** WORK TASK **
Taking only the lines of the data below from the line with "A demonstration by" to the line with "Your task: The", ends included, write them out exactly and without pictures.

(Source records)
Start of Block

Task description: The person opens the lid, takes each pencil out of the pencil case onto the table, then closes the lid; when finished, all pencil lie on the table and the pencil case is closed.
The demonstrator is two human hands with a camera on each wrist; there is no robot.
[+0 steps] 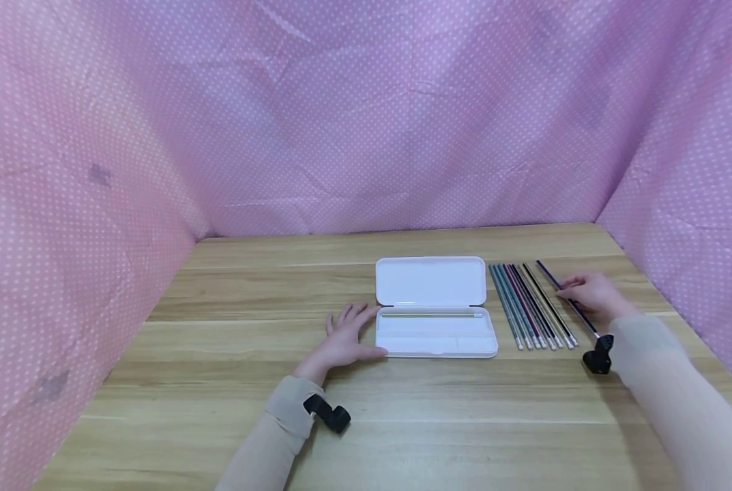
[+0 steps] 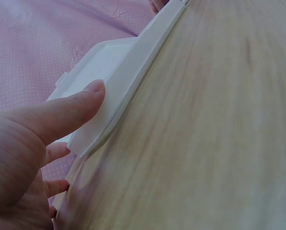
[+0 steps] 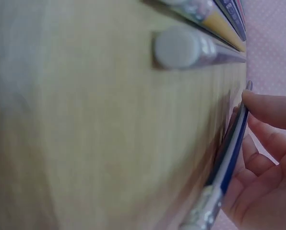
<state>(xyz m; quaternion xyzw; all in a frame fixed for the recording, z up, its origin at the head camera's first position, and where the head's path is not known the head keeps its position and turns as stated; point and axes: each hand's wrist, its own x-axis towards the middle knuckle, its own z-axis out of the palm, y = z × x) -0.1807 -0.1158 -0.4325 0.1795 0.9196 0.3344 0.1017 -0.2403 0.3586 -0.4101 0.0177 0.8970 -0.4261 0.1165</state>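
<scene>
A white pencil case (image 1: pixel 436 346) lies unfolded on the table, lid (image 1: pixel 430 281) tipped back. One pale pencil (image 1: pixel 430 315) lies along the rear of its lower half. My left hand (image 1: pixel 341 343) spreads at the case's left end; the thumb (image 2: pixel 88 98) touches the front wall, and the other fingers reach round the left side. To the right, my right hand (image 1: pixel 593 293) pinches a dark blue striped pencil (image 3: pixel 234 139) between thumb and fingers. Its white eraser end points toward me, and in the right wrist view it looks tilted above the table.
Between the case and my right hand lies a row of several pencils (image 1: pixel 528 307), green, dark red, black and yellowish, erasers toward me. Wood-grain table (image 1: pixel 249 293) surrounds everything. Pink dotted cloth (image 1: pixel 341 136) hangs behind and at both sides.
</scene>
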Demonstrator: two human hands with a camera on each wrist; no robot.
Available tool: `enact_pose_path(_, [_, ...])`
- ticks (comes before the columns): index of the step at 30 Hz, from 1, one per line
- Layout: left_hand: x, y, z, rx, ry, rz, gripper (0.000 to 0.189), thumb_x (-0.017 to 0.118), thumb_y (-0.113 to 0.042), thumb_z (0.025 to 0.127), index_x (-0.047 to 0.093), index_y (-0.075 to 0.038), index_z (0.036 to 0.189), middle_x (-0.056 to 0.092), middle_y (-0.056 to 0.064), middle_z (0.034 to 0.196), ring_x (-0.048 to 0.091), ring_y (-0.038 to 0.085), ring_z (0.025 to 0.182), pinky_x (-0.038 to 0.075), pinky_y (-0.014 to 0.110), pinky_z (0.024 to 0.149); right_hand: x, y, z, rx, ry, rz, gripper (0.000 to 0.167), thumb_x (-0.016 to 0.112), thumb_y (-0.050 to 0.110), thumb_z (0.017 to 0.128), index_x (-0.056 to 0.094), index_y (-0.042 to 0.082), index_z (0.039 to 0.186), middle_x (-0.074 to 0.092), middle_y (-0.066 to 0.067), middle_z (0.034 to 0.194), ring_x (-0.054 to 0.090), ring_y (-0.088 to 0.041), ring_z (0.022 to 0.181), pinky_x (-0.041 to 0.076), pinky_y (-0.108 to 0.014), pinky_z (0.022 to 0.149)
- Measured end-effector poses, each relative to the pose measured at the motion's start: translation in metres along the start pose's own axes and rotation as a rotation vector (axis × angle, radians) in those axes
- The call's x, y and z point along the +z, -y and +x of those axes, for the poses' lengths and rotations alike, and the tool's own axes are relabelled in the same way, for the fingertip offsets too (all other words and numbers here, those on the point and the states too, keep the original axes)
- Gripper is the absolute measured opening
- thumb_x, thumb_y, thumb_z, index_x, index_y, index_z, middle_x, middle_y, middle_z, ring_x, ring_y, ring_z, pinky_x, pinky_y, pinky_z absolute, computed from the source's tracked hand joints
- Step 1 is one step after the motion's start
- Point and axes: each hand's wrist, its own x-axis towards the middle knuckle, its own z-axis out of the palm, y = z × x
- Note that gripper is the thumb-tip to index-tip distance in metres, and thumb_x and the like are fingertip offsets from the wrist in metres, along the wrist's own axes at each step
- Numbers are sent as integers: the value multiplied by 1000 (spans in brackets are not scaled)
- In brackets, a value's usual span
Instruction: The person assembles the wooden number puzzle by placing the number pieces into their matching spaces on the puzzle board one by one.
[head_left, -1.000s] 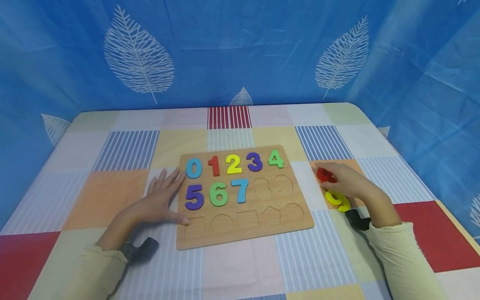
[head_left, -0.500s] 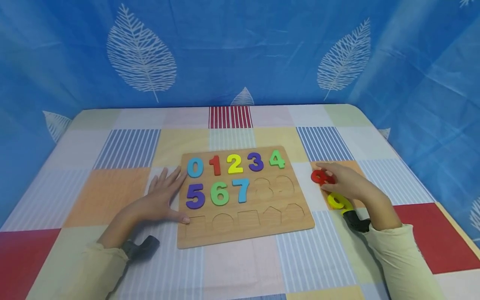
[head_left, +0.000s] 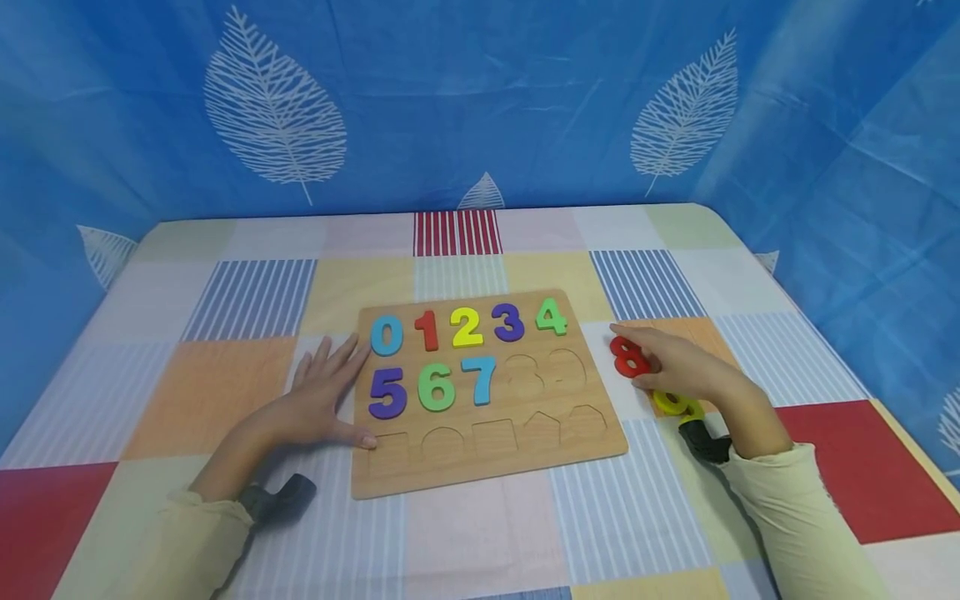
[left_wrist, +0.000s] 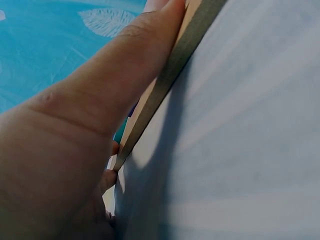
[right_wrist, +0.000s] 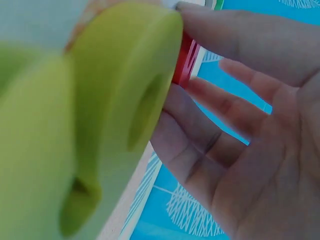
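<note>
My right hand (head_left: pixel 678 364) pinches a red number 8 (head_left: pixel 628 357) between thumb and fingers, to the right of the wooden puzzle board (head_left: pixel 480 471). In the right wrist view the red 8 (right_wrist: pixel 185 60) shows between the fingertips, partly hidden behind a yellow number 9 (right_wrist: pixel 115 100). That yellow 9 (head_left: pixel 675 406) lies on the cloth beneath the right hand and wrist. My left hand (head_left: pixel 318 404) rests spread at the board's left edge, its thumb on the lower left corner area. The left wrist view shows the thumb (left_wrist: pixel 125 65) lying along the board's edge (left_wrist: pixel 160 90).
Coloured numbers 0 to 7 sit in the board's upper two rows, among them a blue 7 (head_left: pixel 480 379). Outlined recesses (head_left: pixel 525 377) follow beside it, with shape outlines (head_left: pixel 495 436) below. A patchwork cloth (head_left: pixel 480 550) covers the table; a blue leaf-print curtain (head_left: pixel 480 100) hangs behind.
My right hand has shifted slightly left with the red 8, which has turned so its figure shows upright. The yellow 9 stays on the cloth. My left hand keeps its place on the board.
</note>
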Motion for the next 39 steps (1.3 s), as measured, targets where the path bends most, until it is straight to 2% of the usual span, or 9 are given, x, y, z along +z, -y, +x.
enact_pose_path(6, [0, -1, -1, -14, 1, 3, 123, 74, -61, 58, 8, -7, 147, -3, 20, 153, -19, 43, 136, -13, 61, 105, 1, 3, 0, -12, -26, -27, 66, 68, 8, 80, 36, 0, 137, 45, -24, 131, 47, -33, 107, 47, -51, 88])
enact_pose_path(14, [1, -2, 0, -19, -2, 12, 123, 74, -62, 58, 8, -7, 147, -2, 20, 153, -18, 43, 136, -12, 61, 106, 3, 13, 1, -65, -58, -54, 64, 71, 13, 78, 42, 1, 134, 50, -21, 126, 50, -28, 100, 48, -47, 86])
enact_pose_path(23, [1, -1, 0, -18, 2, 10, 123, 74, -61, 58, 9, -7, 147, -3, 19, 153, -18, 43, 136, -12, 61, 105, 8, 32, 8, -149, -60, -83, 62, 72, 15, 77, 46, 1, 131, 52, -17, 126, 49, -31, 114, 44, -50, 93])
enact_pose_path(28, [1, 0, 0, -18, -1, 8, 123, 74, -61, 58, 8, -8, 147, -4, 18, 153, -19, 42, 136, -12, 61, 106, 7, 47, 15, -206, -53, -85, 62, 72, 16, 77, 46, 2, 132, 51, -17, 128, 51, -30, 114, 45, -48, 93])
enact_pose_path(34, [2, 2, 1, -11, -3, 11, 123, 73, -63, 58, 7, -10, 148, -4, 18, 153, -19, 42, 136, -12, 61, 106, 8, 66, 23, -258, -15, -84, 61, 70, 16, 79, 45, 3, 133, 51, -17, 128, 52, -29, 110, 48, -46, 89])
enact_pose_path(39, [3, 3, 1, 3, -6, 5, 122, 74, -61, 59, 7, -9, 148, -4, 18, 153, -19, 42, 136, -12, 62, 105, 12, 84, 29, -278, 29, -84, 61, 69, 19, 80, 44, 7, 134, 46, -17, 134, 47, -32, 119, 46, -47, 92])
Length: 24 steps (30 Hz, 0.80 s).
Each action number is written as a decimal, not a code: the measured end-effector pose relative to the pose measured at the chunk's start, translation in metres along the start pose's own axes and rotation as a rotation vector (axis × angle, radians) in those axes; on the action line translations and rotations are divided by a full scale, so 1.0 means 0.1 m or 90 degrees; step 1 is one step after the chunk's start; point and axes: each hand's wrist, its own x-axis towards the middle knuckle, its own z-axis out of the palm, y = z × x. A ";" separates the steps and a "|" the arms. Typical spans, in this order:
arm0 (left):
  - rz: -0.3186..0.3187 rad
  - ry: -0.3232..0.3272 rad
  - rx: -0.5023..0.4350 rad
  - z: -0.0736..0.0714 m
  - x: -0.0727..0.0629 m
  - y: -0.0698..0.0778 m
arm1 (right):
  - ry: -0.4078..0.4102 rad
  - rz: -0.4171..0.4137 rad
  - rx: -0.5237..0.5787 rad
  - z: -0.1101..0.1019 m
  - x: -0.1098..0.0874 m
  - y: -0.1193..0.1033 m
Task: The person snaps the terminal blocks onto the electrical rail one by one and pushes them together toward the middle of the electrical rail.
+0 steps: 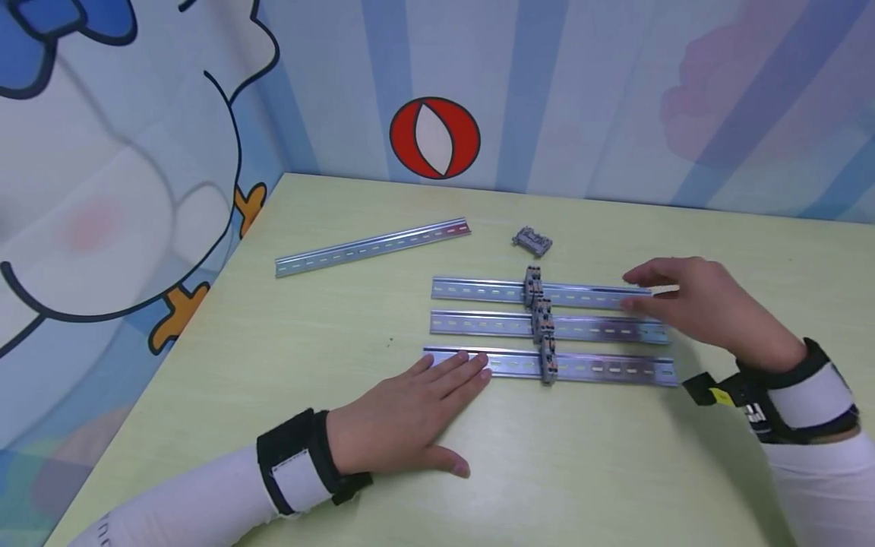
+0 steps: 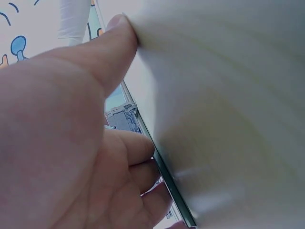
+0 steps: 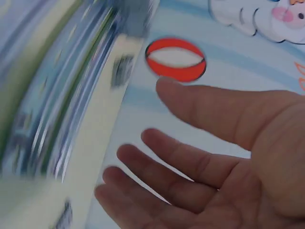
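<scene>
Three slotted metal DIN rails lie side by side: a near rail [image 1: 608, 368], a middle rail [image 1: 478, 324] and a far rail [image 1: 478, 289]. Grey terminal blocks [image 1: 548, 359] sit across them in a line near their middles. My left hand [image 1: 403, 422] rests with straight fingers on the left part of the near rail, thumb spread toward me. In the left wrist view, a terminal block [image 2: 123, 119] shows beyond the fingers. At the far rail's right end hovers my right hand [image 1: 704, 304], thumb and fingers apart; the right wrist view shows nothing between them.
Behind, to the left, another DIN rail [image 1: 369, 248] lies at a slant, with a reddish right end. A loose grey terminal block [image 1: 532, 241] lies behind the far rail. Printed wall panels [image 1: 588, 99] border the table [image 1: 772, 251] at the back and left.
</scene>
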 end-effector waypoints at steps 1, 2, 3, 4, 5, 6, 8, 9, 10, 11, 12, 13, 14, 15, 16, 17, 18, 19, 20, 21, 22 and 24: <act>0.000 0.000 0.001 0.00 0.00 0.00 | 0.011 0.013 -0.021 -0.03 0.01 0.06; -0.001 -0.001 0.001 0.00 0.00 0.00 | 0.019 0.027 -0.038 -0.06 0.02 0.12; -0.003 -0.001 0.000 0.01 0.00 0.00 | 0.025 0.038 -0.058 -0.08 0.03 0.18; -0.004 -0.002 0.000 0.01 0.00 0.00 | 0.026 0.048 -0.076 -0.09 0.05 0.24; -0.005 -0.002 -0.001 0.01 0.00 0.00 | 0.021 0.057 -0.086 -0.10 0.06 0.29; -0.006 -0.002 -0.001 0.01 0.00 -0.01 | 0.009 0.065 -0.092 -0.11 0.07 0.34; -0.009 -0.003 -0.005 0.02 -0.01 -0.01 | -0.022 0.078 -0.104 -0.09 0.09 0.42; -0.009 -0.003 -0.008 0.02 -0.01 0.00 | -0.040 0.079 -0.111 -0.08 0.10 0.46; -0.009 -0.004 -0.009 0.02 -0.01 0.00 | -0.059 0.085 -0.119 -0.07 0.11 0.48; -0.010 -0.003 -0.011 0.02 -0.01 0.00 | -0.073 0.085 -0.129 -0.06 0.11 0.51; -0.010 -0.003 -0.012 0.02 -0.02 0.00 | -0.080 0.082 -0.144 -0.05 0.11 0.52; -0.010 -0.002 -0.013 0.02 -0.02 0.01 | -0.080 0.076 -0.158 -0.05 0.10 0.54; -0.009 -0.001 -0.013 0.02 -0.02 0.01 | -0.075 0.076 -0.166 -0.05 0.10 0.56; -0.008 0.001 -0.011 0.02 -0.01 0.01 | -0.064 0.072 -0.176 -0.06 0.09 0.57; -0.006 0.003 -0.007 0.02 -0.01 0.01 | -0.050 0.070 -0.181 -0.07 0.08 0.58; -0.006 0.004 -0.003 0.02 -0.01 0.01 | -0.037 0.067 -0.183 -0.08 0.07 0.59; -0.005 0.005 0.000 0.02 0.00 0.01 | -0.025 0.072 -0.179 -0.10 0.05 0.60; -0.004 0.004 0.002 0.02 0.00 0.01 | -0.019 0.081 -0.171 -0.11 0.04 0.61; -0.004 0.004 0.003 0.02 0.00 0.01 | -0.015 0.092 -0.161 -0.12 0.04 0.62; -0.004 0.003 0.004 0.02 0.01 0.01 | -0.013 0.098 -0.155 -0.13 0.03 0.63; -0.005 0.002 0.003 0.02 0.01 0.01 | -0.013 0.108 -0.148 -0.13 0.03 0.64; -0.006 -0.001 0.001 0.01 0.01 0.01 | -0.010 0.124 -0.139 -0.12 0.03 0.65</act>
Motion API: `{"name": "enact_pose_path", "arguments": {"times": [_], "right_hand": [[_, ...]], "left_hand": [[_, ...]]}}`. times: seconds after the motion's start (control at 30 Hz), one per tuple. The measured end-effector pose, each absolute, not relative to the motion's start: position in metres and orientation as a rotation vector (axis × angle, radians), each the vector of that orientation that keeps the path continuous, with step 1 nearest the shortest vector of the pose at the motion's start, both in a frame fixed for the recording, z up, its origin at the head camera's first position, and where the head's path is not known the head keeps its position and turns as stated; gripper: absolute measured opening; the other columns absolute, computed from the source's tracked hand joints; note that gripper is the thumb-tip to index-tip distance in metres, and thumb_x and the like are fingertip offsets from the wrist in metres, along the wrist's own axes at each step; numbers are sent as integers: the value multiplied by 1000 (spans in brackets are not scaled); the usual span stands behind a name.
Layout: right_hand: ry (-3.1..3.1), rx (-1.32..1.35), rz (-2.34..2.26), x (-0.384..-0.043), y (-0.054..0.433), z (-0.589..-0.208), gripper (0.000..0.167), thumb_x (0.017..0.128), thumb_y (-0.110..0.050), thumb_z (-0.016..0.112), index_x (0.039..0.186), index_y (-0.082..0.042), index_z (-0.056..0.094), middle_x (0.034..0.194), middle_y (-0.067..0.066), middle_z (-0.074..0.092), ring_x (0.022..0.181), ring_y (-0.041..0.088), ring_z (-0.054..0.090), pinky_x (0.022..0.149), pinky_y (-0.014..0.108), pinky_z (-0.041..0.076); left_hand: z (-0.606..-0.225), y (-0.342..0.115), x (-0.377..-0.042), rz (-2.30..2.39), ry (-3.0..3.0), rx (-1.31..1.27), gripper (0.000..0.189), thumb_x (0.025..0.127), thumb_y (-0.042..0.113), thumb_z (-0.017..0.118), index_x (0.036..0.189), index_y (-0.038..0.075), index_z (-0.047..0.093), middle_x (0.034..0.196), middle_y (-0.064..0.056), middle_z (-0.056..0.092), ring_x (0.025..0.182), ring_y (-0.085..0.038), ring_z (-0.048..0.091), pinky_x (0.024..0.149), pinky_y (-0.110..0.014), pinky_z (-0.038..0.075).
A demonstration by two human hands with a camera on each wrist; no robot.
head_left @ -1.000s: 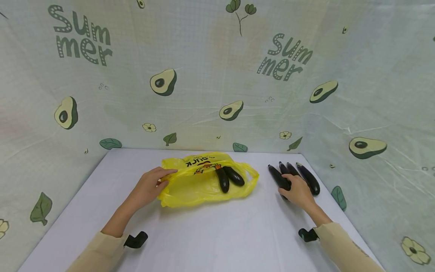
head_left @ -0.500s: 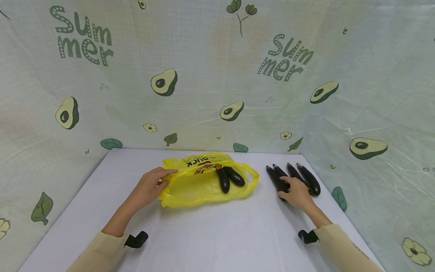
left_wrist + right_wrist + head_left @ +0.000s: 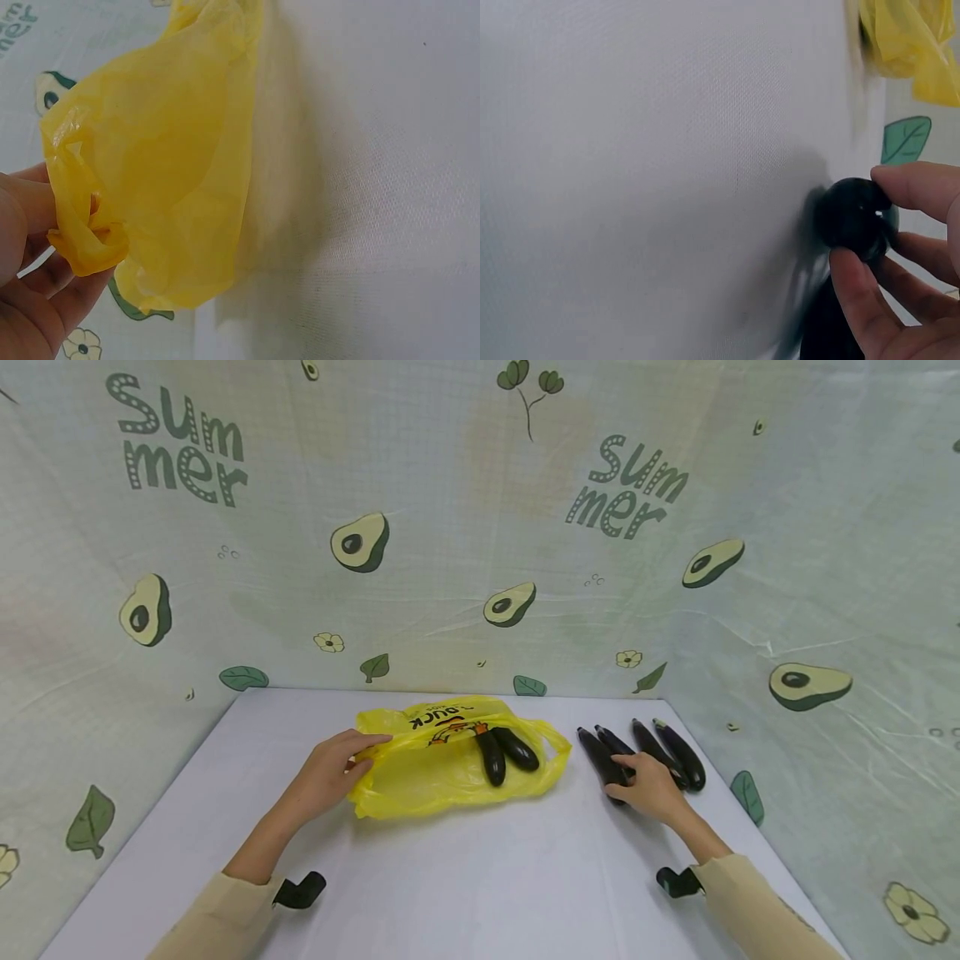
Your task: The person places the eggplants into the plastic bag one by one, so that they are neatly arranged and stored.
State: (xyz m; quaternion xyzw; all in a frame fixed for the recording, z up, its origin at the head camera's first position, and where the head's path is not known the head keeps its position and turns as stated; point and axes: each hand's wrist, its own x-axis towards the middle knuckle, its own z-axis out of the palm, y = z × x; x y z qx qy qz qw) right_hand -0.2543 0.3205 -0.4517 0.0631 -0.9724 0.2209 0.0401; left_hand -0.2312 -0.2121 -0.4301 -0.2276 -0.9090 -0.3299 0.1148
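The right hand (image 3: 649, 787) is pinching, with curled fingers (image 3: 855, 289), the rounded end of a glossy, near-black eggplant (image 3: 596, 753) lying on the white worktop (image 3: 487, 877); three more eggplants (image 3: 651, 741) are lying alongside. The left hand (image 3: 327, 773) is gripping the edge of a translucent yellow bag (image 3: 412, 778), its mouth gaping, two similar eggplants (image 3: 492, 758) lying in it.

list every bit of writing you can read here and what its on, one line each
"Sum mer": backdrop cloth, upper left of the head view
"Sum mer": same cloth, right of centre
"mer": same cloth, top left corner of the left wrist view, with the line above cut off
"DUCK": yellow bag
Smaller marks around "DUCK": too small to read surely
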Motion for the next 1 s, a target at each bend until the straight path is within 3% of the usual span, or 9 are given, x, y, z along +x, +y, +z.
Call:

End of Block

** SOLUTION BELOW **
A demonstration by two human hands with a camera on each wrist; no robot.
head_left @ -1.000s: 
head_left @ -0.500s: 
left_wrist + right_wrist + head_left @ +0.000s: 
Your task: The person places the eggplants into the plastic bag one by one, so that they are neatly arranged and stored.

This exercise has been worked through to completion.